**Exercise description**
Would you reproduce exactly the lines below from the one holding "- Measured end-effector" through the one holding "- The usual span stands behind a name", inclusive, and no others?

**Data segment**
———

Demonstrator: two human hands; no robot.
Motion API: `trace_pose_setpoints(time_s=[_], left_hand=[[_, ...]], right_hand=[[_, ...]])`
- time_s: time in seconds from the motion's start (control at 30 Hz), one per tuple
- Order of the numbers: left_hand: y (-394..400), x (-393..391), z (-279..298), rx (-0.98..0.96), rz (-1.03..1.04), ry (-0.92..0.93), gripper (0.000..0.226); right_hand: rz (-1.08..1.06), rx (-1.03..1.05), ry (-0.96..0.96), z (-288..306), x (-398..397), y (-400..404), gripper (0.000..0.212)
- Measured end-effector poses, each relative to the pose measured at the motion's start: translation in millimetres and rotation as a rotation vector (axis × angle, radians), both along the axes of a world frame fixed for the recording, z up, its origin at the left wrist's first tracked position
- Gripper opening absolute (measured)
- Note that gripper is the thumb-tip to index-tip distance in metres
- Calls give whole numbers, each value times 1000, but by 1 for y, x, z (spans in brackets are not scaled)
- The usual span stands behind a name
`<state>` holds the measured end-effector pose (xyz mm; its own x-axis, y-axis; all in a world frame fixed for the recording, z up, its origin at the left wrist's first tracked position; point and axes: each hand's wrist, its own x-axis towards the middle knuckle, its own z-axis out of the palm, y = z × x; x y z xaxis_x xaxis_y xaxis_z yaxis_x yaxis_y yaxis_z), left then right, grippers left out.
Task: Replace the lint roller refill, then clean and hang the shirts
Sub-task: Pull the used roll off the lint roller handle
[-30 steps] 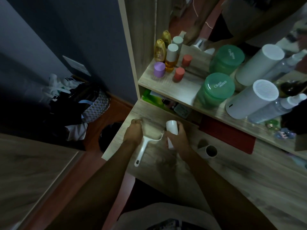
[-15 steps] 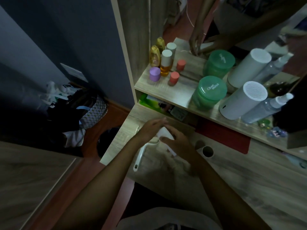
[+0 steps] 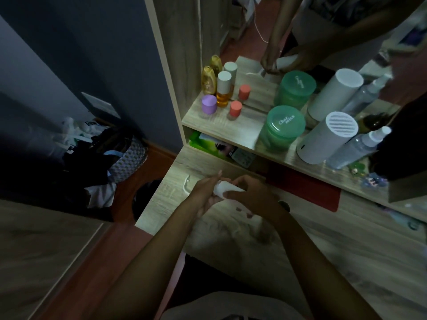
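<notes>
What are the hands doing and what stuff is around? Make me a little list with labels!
left hand: cupped under the white roll
right hand: gripping the roll from the other side
desk: light wood, under both hands
shelf: holds a purple cap, a green jar and a spray bottle
floor: a patterned basket of dark clothes beside the desk

— What are you counting beyond the hands?

— One green jar, one white cylinder and one spray bottle are standing on the shelf.

— And up to their left?

— One purple cap, one coral cap and two amber bottles are sitting there.
</notes>
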<state>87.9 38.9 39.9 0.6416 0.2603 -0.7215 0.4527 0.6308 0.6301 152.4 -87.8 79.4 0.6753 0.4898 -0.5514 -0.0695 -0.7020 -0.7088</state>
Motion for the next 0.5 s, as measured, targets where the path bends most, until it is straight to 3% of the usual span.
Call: trace_pose_setpoints(time_s=[0.17,0.23,0.33,0.43,0.5], left_hand=[[-2,-4,-6,75,179,43,30],[-2,-9,-12,274,140,54,32],[-10,-23,-27,938,-237,-96,25],[-27,-30,-47,1205,-627,-178,23],[-35,-33,-67,1353,-820,-190,24]], right_hand=[[-102,116,180,2,0,-4,36],[-242,216,302,2,3,-9,39],[-510,327,521,-1,10,-14,42],[-617,532,852,-4,13,-21,54],[-621,620,968,-4,13,-25,59]])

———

**Answer to this task**
- Measured end-effector poses, each relative to the pose measured at the motion's start: translation in millimetres and rotation as a rotation vector (axis × angle, radians), both along the axes of a world frame fixed for the recording, z up, its origin at the left wrist's first tracked position
- Gripper opening absolute (measured)
- Note that gripper is the thumb-tip to index-tip distance in metres
- Calls give whole numbers, each value times 1000, but by 1 for y, x, z (spans in brackets are not scaled)
- The usual span stands behind a name

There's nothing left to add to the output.